I understand your comments concerning the string, but the amount of restoring force in the string would have to be quite considerable for it to produce the end reaction
You can see that at 4 seconds into the video, the restoring force on the string is already reversing the direction of the wooden part's rotation.

, and as I have earlier mentioned, the device works equally well when placed on a thrust bearing so that there is no restoring force at all since it is not attached to a string.
And as I already mentioned, a bearing still involves a force known as friction that will provide a counter torque leading to a similar effect.

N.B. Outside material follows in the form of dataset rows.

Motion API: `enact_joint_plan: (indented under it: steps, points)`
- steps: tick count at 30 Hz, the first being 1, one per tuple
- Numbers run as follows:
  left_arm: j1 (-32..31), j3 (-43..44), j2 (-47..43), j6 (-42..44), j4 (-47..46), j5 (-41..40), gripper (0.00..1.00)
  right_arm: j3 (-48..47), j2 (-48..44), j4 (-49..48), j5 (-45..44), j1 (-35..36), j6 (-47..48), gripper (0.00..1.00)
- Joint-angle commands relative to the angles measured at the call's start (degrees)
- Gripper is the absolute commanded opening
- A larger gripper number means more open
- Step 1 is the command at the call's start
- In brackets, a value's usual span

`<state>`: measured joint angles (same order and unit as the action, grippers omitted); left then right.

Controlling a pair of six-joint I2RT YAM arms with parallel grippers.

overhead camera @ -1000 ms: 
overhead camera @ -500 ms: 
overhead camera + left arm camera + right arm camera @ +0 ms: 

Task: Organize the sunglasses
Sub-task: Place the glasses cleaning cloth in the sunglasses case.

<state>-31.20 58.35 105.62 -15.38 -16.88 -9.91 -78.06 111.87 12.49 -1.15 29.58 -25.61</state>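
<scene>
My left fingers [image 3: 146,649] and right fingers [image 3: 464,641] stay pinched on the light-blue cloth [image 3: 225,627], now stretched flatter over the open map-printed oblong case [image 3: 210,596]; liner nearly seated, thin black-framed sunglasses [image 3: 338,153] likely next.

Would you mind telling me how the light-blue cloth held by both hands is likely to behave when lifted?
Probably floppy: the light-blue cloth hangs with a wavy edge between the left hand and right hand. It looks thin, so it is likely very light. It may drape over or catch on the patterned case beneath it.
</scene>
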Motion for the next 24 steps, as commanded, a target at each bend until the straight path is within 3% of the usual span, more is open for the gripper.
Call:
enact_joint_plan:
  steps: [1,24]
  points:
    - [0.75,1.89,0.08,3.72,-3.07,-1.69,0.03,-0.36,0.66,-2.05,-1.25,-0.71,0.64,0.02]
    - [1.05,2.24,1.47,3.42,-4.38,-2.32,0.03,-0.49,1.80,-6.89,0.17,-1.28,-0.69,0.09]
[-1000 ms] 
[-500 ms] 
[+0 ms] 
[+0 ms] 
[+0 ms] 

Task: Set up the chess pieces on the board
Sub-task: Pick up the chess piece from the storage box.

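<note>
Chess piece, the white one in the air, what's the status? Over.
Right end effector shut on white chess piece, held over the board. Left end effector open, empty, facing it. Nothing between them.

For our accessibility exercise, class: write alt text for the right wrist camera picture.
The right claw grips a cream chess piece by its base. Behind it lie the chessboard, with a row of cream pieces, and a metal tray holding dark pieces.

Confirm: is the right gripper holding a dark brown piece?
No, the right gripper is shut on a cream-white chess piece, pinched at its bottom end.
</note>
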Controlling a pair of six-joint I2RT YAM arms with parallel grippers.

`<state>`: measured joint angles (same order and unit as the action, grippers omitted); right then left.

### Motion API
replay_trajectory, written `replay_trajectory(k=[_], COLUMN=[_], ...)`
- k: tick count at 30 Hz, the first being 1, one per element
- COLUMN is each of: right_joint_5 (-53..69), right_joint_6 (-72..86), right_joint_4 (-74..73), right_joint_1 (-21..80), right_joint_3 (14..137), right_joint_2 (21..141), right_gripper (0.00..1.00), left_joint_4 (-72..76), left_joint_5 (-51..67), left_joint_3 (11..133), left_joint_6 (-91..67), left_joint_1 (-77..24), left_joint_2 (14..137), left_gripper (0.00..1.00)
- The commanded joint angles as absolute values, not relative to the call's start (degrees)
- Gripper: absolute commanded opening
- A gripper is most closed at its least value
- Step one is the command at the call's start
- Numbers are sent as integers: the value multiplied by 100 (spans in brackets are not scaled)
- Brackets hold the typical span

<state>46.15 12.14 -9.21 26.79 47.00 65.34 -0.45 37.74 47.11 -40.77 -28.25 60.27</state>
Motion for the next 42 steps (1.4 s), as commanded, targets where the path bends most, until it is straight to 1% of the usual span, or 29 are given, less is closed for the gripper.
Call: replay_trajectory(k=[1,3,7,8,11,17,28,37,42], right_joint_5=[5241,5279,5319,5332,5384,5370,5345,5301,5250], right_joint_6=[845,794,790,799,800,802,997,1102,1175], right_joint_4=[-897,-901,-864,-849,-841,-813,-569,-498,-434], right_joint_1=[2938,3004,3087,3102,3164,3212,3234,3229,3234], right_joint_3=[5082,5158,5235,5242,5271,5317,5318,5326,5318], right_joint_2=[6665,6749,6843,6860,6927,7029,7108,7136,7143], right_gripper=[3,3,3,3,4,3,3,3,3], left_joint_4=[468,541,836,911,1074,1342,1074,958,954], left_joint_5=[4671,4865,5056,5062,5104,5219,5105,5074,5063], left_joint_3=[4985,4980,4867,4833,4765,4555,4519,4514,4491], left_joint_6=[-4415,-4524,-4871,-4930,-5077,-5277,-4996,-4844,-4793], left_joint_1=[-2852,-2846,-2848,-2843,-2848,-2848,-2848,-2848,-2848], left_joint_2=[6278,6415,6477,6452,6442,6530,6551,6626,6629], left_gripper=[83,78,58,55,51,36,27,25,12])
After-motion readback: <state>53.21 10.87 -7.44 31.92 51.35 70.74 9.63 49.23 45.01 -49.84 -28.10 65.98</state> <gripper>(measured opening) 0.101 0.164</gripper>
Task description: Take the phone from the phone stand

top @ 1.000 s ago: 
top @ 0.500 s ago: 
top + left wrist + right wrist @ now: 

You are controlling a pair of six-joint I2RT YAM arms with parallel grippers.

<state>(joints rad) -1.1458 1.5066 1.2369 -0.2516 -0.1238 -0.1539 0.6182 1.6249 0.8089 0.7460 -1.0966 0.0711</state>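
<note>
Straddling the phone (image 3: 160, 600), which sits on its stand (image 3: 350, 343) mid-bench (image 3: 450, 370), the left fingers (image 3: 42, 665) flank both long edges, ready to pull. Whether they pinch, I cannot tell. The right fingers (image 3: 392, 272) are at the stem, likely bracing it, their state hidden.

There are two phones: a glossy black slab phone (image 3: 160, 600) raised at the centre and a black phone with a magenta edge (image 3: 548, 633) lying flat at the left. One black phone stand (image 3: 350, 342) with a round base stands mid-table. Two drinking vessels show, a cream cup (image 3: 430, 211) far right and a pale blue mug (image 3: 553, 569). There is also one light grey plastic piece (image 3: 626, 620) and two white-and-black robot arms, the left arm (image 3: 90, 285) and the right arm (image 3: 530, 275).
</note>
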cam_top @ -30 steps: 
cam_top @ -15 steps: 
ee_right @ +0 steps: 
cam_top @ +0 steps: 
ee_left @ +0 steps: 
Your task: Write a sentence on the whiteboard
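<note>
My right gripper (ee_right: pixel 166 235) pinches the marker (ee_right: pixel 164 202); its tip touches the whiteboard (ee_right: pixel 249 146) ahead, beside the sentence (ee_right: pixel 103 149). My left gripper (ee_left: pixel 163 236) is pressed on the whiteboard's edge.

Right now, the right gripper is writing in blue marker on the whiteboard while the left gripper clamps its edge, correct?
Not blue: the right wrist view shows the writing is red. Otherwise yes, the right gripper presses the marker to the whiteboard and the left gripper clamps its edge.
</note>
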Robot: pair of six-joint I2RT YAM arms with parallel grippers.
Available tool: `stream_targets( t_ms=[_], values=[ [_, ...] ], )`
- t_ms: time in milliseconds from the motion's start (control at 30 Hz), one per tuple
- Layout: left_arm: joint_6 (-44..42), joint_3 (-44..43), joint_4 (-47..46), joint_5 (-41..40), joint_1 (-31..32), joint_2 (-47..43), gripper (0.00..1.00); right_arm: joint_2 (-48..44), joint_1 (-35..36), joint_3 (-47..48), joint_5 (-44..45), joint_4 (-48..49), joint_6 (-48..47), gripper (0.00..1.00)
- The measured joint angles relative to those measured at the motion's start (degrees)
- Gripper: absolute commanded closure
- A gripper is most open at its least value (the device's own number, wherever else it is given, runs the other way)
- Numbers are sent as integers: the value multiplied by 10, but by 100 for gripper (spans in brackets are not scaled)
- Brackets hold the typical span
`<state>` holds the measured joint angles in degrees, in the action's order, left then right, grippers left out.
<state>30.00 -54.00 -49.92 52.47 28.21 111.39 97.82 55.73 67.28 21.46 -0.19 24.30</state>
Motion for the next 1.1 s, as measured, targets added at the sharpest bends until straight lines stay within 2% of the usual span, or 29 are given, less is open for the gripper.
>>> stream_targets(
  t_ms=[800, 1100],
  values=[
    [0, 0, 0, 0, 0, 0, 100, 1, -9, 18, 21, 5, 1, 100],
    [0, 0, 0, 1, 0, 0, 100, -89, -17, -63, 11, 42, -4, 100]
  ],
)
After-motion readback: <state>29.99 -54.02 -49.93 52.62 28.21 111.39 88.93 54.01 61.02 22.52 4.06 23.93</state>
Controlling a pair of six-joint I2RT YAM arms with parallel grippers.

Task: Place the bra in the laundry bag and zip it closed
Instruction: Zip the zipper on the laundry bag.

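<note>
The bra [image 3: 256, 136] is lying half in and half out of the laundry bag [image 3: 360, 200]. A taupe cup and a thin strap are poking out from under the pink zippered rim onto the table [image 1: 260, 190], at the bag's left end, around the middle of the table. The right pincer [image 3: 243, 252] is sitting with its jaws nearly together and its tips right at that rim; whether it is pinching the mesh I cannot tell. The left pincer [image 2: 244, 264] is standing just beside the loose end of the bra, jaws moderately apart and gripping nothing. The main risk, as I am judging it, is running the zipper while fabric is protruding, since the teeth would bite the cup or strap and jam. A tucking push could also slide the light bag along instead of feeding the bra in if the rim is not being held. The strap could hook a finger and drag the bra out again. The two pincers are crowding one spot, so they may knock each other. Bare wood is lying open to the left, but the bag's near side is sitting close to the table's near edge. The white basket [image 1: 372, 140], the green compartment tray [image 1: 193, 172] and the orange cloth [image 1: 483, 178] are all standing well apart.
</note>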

If you hold a slinky with an outstretched arm and allow it to fully extend so that the end of the slinky is around a foot from the floor, when you let go of the slinky you will observe that the bottom of the slinky 'levitates' for a moment and defies gravity.
Yes, that is quite an interesting experiment, at least as far as it shows that basic physics sometimes gives results that initially seem unintuitive, but I see no relevant relation between it and yours. You have yet to point out anything in your experiment that operates even slightly different from what would be predicted by basic physics, or any useful effect of your device.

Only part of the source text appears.